** Opening SUPPLIED INFORMATION block **

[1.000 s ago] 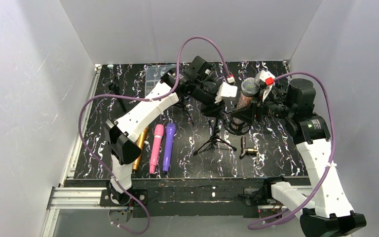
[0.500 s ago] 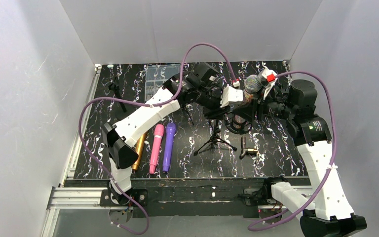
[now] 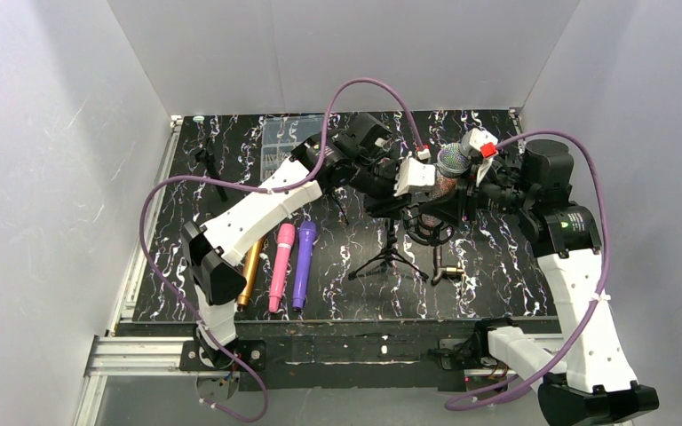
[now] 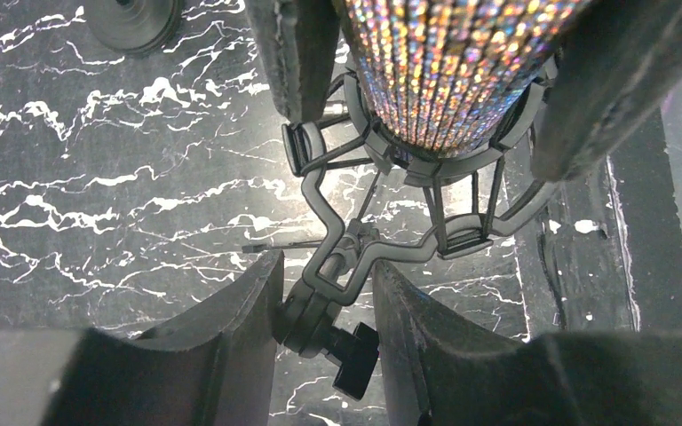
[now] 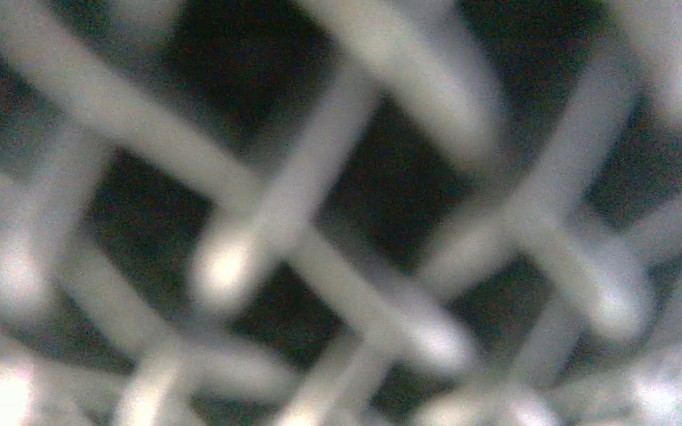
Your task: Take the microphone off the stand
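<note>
The microphone (image 3: 449,162) has a silver mesh head and a glittery body (image 4: 448,62). It sits tilted in the black shock mount (image 4: 426,191) of the tripod stand (image 3: 389,255). My right gripper (image 3: 455,188) is shut on the glittery body just above the mount; its fingers (image 4: 297,53) show on both sides in the left wrist view. My left gripper (image 4: 324,286) is shut on the stand's neck joint (image 4: 320,302) below the mount, also seen from above (image 3: 397,202). The right wrist view shows only blurred mesh (image 5: 337,222).
Gold (image 3: 252,264), pink (image 3: 281,266) and purple (image 3: 303,264) microphones lie side by side at the front left. A small brass and black fitting (image 3: 447,271) lies right of the tripod. A clear box (image 3: 282,139) and a small stand (image 3: 210,166) are at the back left.
My left gripper has moved right and down onto the stand's neck. The microphone and right gripper have shifted only slightly, and the microphone stays in the mount.
</note>
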`<move>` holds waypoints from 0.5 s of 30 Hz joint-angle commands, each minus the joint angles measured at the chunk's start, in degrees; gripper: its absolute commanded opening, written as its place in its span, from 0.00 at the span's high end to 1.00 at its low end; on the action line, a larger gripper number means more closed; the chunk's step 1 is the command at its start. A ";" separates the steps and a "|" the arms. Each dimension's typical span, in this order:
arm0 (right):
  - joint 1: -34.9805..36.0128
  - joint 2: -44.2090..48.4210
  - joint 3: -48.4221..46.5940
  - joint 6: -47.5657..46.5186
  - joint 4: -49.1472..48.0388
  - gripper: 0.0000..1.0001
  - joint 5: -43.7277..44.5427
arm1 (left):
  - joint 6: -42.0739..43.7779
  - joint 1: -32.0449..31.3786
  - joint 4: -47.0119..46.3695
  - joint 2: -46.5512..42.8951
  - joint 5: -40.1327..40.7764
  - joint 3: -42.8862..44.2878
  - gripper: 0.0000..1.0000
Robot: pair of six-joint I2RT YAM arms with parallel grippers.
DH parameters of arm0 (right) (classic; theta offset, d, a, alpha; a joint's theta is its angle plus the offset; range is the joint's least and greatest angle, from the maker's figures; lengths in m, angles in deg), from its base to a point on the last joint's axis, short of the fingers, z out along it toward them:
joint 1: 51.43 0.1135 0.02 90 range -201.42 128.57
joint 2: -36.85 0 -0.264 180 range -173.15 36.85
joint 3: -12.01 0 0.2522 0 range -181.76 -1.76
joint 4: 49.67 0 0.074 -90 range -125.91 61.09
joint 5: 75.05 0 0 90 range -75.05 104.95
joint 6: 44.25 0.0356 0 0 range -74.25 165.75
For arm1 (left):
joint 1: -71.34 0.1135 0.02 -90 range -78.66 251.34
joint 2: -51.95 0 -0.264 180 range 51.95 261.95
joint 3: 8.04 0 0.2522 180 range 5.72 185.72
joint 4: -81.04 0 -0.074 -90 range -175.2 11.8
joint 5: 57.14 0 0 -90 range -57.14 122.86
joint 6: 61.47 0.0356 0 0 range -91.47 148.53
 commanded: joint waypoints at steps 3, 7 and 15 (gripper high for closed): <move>-0.34 -0.82 -6.02 -7.20 0.29 0.99 -11.93 | 3.41 0.79 12.81 -1.01 0.07 -3.19 1.00; -0.37 -1.63 -6.33 -9.26 1.71 0.99 -14.44 | 3.59 0.82 12.86 -1.29 -0.08 -4.16 1.00; -0.44 -0.38 -4.73 -3.06 -3.35 0.99 -5.23 | 1.93 0.82 10.86 -1.26 3.26 -5.03 1.00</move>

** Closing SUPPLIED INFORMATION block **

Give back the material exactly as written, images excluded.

[1.000 s ago] 
[0.500 s ago] 
[now] 
[now] 
[now] 
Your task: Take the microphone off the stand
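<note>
The microphone (image 3: 449,162) has a silver mesh head and a glittery body (image 4: 448,62). It sits tilted in the black shock mount (image 4: 426,191) of the tripod stand (image 3: 389,255). My right gripper (image 3: 455,188) is shut on the glittery body just above the mount; its fingers (image 4: 297,53) show on both sides in the left wrist view. My left gripper (image 4: 324,286) is shut on the stand's neck joint (image 4: 320,302) below the mount, also seen from above (image 3: 397,202). The right wrist view shows only blurred mesh (image 5: 337,222).
Gold (image 3: 252,264), pink (image 3: 281,266) and purple (image 3: 303,264) microphones lie side by side at the front left. A small brass and black fitting (image 3: 447,271) lies right of the tripod. A clear box (image 3: 282,139) and a small stand (image 3: 210,166) are at the back left.
My left gripper has moved right and down onto the stand's neck. The microphone and right gripper have shifted only slightly, and the microphone stays in the mount.
</note>
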`<move>` holds waypoints from 0.5 s of 30 Hz joint-angle commands, each minus the joint angles measured at the chunk's start, in degrees; gripper: its absolute commanded opening, written as its place in its span, from 0.00 at the span's high end to 1.00 at its low end; on the action line, a larger gripper number means more closed; the chunk's step 1 is the command at its start. A ";" separates the steps and a "|" the arms. Each dimension's typical span, in this order:
arm0 (right):
  - joint 1: -34.9805..36.0128
  - joint 2: -44.2090..48.4210
  - joint 3: -48.4221..46.5940
  - joint 6: -47.5657..46.5186
  - joint 4: -49.1472..48.0388
  - gripper: 0.0000..1.0001
  - joint 5: -43.7277..44.5427
arm1 (left):
  - joint 6: -42.0739..43.7779
  - joint 1: -32.0449..31.3786
  - joint 4: -47.0119..46.3695
  - joint 2: -46.5512..42.8951
  - joint 5: -40.1327..40.7764
  - joint 3: -42.8862..44.2878
  - gripper: 0.0000..1.0000
Robot: pair of six-joint I2RT YAM arms with parallel grippers.
DH parameters of arm0 (right) (classic; theta offset, d, a, alpha; a joint's theta is its angle plus the offset; range is the joint's least and greatest angle, from the maker's figures; lengths in m, angles in deg), from its base to a point on the last joint's axis, short of the fingers, z out along it toward them:
joint 1: 51.43 0.1135 0.02 90 range -201.42 128.57
joint 2: -36.85 0 -0.264 180 range -173.15 36.85
joint 3: -12.01 0 0.2522 0 range -181.76 -1.76
joint 4: 49.67 0 0.074 -90 range -125.91 61.09
joint 5: 75.05 0 0 90 range -75.05 104.95
joint 6: 44.25 0.0356 0 0 range -74.25 165.75
For arm1 (left):
joint 1: -71.34 0.1135 0.02 -90 range -78.66 251.34
joint 2: -51.95 0 -0.264 180 range 51.95 261.95
joint 3: 8.04 0 0.2522 180 range 5.72 185.72
joint 4: -81.04 0 -0.074 -90 range -175.2 11.8
joint 5: 57.14 0 0 -90 range -57.14 122.86
joint 6: 61.47 0.0356 0 0 range -91.47 148.53
 commanded: joint waypoints at steps 3, 7 and 15 (gripper high for closed): <move>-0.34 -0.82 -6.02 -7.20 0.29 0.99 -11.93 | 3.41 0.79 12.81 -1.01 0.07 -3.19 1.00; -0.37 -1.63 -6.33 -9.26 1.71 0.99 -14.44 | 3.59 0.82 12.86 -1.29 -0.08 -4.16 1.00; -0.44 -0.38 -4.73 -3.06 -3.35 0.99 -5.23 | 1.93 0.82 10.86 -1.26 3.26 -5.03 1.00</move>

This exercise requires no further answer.